The task
From the entries below, gather every line containing the string "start".

::: Data under study

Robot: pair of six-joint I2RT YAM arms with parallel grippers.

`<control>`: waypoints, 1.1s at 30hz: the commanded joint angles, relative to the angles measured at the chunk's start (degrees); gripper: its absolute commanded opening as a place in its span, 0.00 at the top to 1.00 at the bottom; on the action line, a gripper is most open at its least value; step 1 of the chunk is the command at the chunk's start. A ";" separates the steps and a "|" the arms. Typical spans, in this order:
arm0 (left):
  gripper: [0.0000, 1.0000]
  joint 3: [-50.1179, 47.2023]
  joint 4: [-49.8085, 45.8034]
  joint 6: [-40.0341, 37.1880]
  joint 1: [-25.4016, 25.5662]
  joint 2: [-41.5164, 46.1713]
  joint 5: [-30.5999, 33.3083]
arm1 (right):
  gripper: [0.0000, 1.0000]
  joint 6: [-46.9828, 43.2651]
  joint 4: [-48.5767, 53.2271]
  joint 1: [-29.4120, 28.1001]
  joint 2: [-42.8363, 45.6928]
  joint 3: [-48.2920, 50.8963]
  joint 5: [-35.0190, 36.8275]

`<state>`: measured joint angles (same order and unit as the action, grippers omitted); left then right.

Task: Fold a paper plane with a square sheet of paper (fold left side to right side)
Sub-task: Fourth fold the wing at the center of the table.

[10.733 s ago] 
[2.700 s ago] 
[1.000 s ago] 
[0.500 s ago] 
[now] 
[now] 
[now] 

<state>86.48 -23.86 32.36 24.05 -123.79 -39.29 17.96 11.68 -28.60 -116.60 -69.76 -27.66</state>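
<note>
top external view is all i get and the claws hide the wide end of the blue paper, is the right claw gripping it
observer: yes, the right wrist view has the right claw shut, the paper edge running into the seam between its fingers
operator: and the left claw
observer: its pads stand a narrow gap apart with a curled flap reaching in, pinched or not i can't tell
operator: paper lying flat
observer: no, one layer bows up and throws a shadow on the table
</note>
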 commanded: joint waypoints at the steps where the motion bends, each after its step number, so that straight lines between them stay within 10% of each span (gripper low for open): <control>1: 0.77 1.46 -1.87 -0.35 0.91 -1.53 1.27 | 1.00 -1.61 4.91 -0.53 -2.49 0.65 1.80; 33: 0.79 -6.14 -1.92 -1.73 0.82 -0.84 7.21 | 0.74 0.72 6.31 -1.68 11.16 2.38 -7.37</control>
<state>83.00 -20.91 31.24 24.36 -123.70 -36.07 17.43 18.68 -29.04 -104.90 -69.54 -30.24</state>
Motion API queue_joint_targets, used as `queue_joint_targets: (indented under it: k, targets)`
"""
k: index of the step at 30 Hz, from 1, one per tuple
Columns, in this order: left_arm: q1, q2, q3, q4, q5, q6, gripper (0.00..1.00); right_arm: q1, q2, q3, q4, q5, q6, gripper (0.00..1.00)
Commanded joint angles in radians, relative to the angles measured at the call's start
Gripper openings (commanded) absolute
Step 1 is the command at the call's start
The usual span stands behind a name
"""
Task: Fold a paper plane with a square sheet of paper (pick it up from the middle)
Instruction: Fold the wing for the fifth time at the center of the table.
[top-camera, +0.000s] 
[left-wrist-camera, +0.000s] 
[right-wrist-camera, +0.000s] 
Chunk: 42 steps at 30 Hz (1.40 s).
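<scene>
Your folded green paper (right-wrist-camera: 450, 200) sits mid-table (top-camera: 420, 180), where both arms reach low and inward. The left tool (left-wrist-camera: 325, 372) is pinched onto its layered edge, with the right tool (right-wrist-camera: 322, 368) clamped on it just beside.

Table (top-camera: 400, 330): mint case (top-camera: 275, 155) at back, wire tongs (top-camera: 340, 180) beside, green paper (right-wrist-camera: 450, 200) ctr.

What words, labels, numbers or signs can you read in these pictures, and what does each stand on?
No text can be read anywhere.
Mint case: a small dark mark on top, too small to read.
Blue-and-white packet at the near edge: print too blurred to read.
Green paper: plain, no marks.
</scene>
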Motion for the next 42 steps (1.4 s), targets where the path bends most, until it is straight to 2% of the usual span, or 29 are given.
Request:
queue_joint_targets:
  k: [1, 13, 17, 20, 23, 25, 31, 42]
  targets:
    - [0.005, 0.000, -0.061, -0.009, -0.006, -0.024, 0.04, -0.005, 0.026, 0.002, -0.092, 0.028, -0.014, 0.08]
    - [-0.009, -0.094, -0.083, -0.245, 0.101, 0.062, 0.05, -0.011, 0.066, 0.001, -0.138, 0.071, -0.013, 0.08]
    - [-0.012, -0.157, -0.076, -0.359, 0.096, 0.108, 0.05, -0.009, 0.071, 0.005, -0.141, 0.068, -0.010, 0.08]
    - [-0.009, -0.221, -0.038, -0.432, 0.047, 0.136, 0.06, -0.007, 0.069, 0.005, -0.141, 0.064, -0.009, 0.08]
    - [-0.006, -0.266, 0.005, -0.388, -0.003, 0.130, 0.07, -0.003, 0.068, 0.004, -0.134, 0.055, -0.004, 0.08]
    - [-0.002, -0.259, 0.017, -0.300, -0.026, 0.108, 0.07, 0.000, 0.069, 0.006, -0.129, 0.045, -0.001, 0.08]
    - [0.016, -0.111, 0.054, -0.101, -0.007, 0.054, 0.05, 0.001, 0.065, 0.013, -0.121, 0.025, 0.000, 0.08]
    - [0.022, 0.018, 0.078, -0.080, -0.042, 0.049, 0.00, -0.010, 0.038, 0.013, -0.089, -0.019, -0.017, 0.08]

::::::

Response box
`<control>`: waypoints, 1.1s at 30hz: the commanded joint angles, relative to the angles measured at the chunk's start (degrees); gripper: its absolute commanded opening as a place in its span, 0.00 at the top to 1.00 at the bottom; on the action line, a gripper is most open at its least value; step 1 of the chunk is the command at the chunk's start. A ";" separates the steps and a "|" the arms. Typical spans, in this order:
Commanded joint angles in radians, relative to the angles measured at the call's start
Step 1 is the command at the call's start

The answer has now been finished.